WYETH

MOTHERS WEEKEND OPINION COLUMN
The joys of first-time fatherhood

by Ben Wyeth
WYE00001@BYUI.EDU
Scroll Staff
If someone decided to turn my life into a movie, it would probably end up looking like a cheap rip-off of Napoleon Dynamite, minus all of the interesting and funny parts; just a simple story about a clumsy kid who leads a happy life of nothing special.

The only ripples in the routine would be a few G-rated adventures like Scout Camp and a first date resembling a cross between Custer’s Last Stand and the Dance of the Sugar-Plum Fairies.

But before you think that nothing exciting has ever happened to me, there have been a few splashes of color on the otherwise gray canvas of my life.

The first of any real merit is the meeting and marrying of the most beautiful and amazing woman in the world.

This experience is proof that with a little luck, anything is possible, even for a nerd like me.

I mention this first event not only because of its importance and value, but because without it, this next part (the real focus of the article) would not have been possible.

My wife and I decided to start a family right away. It’s not advice we’d give to everyone, but it’s the decision we felt was right for our family.

On October 23, 2004, at approximately 10:40 p.m., the lives of both my wife and I changed forever when we officially became parents.

While the experience was quite a bit more enjoyable for me than it was for her, we both look back on it with fondness.

Watching my daughter’s birth was at once both wonderfully exhilarating and terribly frightening. After all, that little squirming thing lying in my wife’s arms was a person, an individual!

Somewhere in my brain, the floodgates had been opened and my mind was filled with a raging torrent of questions. Am I ready to be a parent? Can I give her a good life? What if she doesn’t like me?

She would have her own personality, hopes and dreams. She would go to school, be teased by bullies, get a drivers license, get a boyfriend, get married, raise a family.
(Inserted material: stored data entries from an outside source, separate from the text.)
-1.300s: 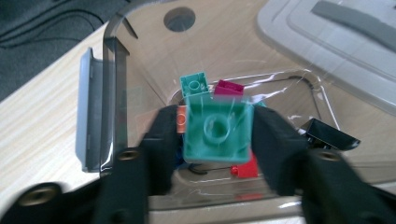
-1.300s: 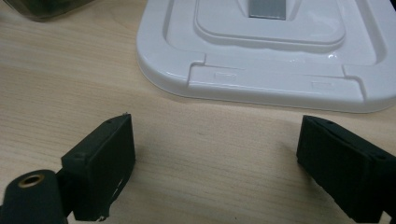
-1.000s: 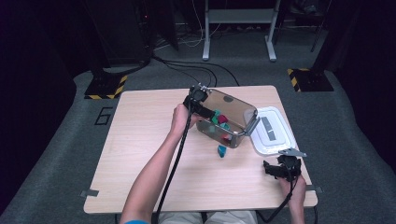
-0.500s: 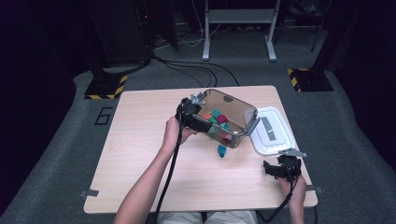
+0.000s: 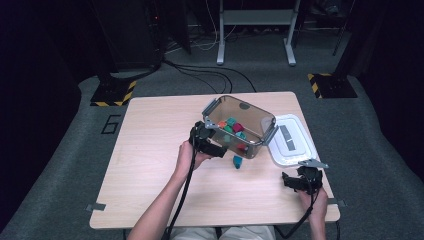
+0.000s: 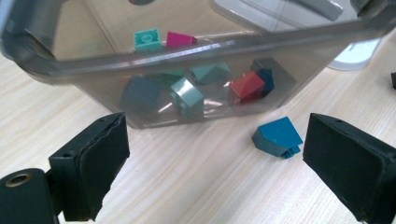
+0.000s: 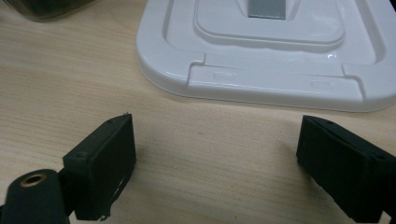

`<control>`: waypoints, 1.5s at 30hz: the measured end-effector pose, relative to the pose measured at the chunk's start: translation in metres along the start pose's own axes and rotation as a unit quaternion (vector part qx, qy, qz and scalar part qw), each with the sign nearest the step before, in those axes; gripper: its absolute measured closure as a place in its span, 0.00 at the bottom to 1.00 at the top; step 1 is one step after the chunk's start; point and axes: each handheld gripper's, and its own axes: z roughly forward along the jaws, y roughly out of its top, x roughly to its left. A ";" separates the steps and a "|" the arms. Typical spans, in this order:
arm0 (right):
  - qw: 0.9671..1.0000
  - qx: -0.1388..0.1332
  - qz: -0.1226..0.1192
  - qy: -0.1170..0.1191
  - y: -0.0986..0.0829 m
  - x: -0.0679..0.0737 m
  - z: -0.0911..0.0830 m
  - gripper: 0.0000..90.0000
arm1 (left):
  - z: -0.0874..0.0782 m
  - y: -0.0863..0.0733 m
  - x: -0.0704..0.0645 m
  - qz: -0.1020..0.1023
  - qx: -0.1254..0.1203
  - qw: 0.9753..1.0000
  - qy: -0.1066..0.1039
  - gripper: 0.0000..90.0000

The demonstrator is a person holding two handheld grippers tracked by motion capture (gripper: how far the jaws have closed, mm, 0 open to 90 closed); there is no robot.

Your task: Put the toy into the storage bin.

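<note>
We take the clear bin [image 5: 240, 125] as our landmark: a smoky, see-through container sitting toward the far middle of the wooden table [image 5: 150, 140], with a handful of coloured bricks inside it. Our left gripper [image 5: 212, 142] sits at the bin's near left corner, its jaws spread wide with nothing between them. In the left gripper view [image 6: 215, 172] the jaws frame the bin's near wall, and through that wall we see a red brick [image 6: 246, 86], pale green ones and a dark blue one, while a teal brick [image 6: 148, 38] and a magenta brick [image 6: 180, 39] show over the rim.

One blue brick [image 6: 278, 136] lies loose on the table just outside the bin's near wall, closer to the right-hand jaw; from above it sits just in front of the bin [image 5: 238, 162].

The white lid [image 5: 292, 142] lies flat just to the right of the bin. Our right gripper [image 5: 299, 181] rests on the table near the lid's near edge, well apart from the bin, jaws also spread and empty [image 7: 217, 172].
</note>
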 end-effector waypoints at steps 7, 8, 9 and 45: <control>1.000 0.000 0.000 0.001 0.000 0.000 0.000 0.13 | 0.015 -0.018 -0.011 -0.012 -0.001 1.000 -0.011 0.08; 1.000 0.000 0.000 0.001 0.000 0.000 0.000 0.13 | 0.017 -0.020 -0.012 -0.012 0.001 1.000 -0.014 0.08; 1.000 0.000 0.000 0.001 0.000 0.000 0.000 0.13 | 0.021 -0.022 -0.014 -0.012 0.001 1.000 -0.018 0.08; 1.000 0.000 0.000 0.001 0.000 0.000 0.000 0.13 | 0.088 -0.046 -0.056 -0.007 -0.005 1.000 -0.027 0.22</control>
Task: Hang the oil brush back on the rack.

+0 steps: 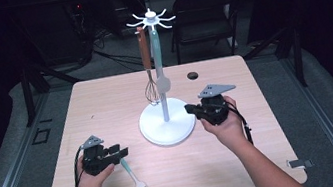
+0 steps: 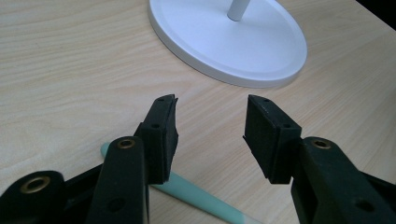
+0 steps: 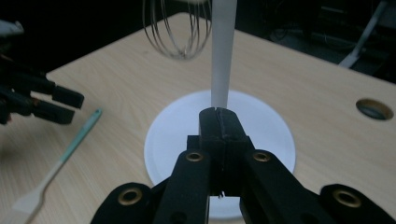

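Note:
A white utensil stand (image 1: 167, 124) with a round base and a hooked top stands mid-table. From its hooks hang a brown-handled wire whisk (image 1: 150, 78) and a mint-handled utensil (image 1: 160, 69). A mint-handled brush (image 1: 134, 177) lies flat near the front, bristles toward me. My left gripper (image 1: 117, 153) is open just over the brush's handle end; in the left gripper view the handle (image 2: 205, 200) passes under the left jaw and my left gripper (image 2: 210, 135) holds nothing. My right gripper (image 1: 189, 109) is shut and empty at the base's right edge, pointing at the pole (image 3: 223, 56).
A round cable hole (image 1: 193, 75) sits at the table's back right. A dark chair (image 1: 207, 11) stands behind the table. The whisk wires (image 3: 180, 32) hang just left of the pole, above the base (image 3: 261, 126). The brush (image 3: 60, 161) lies left of the base.

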### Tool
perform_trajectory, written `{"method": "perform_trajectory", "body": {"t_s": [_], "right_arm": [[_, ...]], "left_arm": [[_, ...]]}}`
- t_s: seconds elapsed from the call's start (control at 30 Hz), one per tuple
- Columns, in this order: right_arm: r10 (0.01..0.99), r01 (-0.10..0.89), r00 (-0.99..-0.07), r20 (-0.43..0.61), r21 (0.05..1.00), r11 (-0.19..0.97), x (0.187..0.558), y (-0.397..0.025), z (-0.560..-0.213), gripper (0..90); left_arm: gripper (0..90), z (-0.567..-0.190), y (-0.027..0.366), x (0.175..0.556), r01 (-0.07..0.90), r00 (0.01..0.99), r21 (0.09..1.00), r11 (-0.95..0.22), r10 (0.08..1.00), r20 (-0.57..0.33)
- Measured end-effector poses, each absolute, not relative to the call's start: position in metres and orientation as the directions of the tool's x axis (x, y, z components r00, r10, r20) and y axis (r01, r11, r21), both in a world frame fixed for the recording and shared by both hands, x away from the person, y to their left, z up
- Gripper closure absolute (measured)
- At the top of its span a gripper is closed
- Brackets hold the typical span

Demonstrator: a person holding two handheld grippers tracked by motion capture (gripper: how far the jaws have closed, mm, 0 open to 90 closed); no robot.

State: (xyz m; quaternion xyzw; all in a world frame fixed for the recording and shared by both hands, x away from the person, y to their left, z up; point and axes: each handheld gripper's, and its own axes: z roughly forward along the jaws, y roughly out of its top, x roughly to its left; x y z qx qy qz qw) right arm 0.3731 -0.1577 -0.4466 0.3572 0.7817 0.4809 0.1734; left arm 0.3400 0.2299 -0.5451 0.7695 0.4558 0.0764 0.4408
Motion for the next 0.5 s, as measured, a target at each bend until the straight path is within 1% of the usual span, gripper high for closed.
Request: {"method": "perform_trajectory", "body": {"t_s": [0.23,0.5], "right_arm": [[0.713,0.298,-0.700,0.038,0.923,0.243,0.378,-0.149,-0.403,90.0],[0.706,0.234,-0.706,0.059,0.960,0.153,0.380,-0.145,-0.371,90.0]], "left_arm": [[53.7,-0.544,0.232,0.340,0.638,0.571,0.746,-0.192,0.768,-0.290],[53.7,-0.545,0.232,0.341,0.635,0.570,0.749,-0.188,0.769,-0.289]]}}
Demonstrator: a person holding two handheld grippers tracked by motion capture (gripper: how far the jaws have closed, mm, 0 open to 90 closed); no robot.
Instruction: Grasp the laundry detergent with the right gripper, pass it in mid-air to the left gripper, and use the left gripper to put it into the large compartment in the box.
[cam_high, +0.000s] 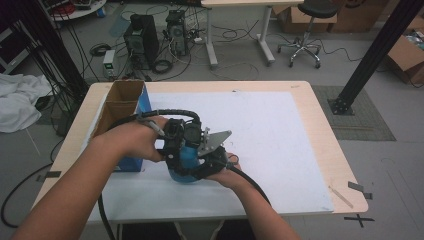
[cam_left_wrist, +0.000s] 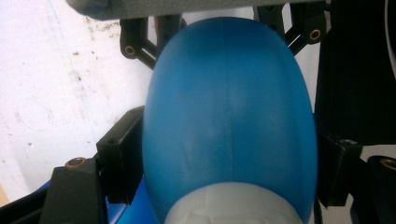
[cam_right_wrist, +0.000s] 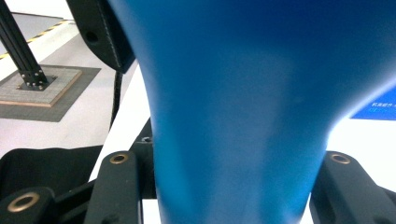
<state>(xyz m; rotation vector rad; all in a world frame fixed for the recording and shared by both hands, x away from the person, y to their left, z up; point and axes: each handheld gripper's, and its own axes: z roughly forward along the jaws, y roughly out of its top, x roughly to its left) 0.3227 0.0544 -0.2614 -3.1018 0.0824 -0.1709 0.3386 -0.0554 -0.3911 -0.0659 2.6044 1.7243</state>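
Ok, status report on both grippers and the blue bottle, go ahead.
Left gripper shut on blue bottle. Right gripper shut on its narrow part. Bottle held above white mat. Open cardboard box close on the left.

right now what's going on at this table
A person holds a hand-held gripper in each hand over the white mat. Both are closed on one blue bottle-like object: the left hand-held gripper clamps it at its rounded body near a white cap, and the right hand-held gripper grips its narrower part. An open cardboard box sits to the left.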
Would I be able to handle all of this?

The nurse, apparently used to fathers having mental conniption fits, asked if I wanted to hold her. I guess I did something to signify in the affirmative because the next thing I knew, I was cradling this new little person in my arms.

And then it happened. As I looked down into her perfect little face, our eyes met.

I can’t really describe what took place as we looked into each other’s eyes, but all of the questions, all of my doubts and insecurities slowly fell silent and then disappeared.

In their place a new emotion emerged, small at first, and then so overpowering that it brought tears to my eyes.

There simply aren’t words for the feelings of love, trust, awe, reverence and joy I experienced as we spent these first few sweet moments together.

During the late night feedings, the diaper changes and her smiles and giggles, I’ve come to some realizations.

I no longer worry anymore about whether or not I’m ready to face all her life has in store. I know that she and I have been brought together for a purpose, and that we’ll be able handle anything that comes our way, especially with God’s help.